# Rhinestone with plastisol transfers



## Catawba1959 (Mar 3, 2012)

This is my first time posting since joining. Most questions that I've had I've been able to find answers. I have a customer that wants a shirt with rhinestone text and plastisol text. I've been able to find vendors who do plastisol transfers and i've found the stone transfers. I haven't seen both. I've attached a pic to show what I'm talking about. Anyone know how to get these done?


----------



## idonaldson (Sep 29, 2008)

How many shirts are you looking to get done. If you are doing yourself, you can order the Plastisol transfers from one place and the stones from another.


----------



## Catawba1959 (Mar 3, 2012)

I'm looking at 25 to 50.


----------



## idonaldson (Sep 29, 2008)

The reason you will not see it together because it will require two different pressings. You have a two color Plastisol transfer and a 1 stone color transfer. Order them separate and put them together yourself. You just have to get the shirts.


----------



## mfatty500 (Jan 18, 2010)

I've done thousands of rhinestone and vinyl shirts, but never have put rhinestone transfer tape over plastisol transfers. Would it be the same as covering with a teflon sheet? What could/would happen?


----------



## AngelicEndeavour (Aug 12, 2013)

Maybe do the plastisol text with vinyl instead? Then press your vinyl (maybe just 5 seconds to adhere it, since it will be repressed when u do the rhinestones), and then press the rhinestones. I'm not sure if it'll be cheaper with vinyl, then outsourcing the plastisol job, but it will be quicker.


----------



## idonaldson (Sep 29, 2008)

Melissa you are correct - I do those vinyl rhinestone designs and most will handle it that way. The stone tape could possibly remove some of the print transfer, but I do not think that is an issue as much as the time and alignment issue.


----------



## AngelicEndeavour (Aug 12, 2013)

idonaldson said:


> Melissa you are correct - I do those vinyl rhinestone designs and most will handle it that way. The stone tape could possibly remove some of the print transfer, but I do not think that is an issue as much as the time and alignment issue.
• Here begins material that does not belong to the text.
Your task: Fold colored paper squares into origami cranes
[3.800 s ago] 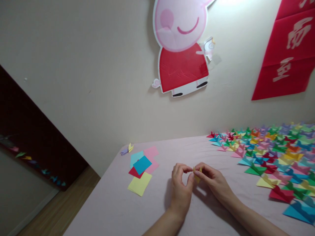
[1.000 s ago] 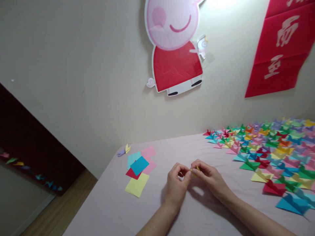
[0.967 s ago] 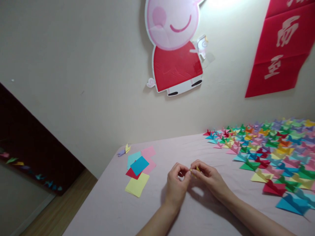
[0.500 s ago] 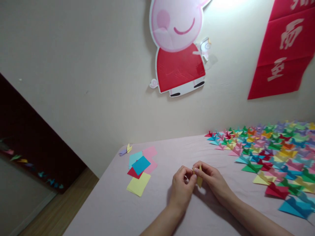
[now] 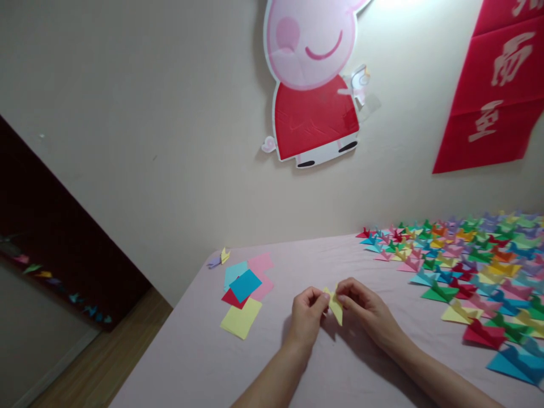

I've actually pressed both vinyl and rhinestones together, at the same time. I left the carrier over the vinyl (silver metallic) and then the carrier sheet with the rhinestones on top of that, and it worked nicely. Granted, the vinyl was a small piece, and the stones were ss4 and ss6... I peeled the rhinestone transfer first, and then the vinyl; fortunately it worked great!


----------



## AngelicEndeavour (Aug 12, 2013)

idonaldson said:


> Melissa you are correct - I do those vinyl rhinestone designs and most will handle it that way. The stone tape could possibly remove some of the print transfer, but I do not think that is an issue as much as the time and alignment issue.


Pressing them both at the same time solves the alignment issue. Her design didn't look to challenging though, alignment-wise -- but yes still a lot of time cutting and weeding...


----------



## AngelicEndeavour (Aug 12, 2013)

Here's a pic of both vinyl and rhinestones pressed at once


----------



## idonaldson (Sep 29, 2008)

Melissa if it works for you that is great, but vinyl and stones should not be pressed at the same time. The stones will prevent the vinyl for getting the heat and pressure required. The vinyl first for 5 sec and then the stones for the total time is the methodology that I use and share with others.
By alignment issues, I meant self inflicted, because if I was sending off to have a 2 color design done, I am not leaving that space for the stones empty. I am filling it with something and removing it when the transfers shows up. I then have to either align the top portion or use another procedure to get their design. Even if I was using vinyl, I am not leaving all of that space empty between the white. The white is cut together together and then everything is aligned in production. just saying


----------



## idonaldson (Sep 29, 2008)

Melissa SS4s - no thank you - 6s are the smallest and that is plenty small for me. I use a Crystal Press so I am lucky there for stoning. I am set up to make templates if required to do some stoning, but brushing and me know not to see each other often.


----------



## mfatty500 (Jan 18, 2010)

Irv & I think alike...


----------



## Catawba1959 (Mar 3, 2012)

Has anyone simply screened a shirt and applied the stones after?


----------



## mfatty500 (Jan 18, 2010)

The stone will not stick to the ink ,you would have to go around your design or make holes for the stones in your design for the stone to stick to the fabric


----------



## djque (Feb 5, 2013)

that shirt is easy to do. either in plastisol or vinyl but to me it looks like its vinyl. with vinyl you would make the design template then the part that say lips you would change that to a rhinestone design. the the word that says gods you would change the color to pink. then cut by color. and then cut the rhinestone template. now after its done you would attach the pink letter to the underside of the white letters and press for about 5 seconds. not peel and attach the rhinestone design and press and cover the whole design. now silkscreen requires 2 screens and its pretty much laid out the same way but its silk screened after you finish that you run it thru your dryer then place the rhinestone design where it goes and take to the heat press and cover the whole design with a teflon sheet and press.


----------



## kingwoo (Mar 22, 2013)

Apply the plastisol transfers onto the fabric first then circle the rhinestones around it ?


----------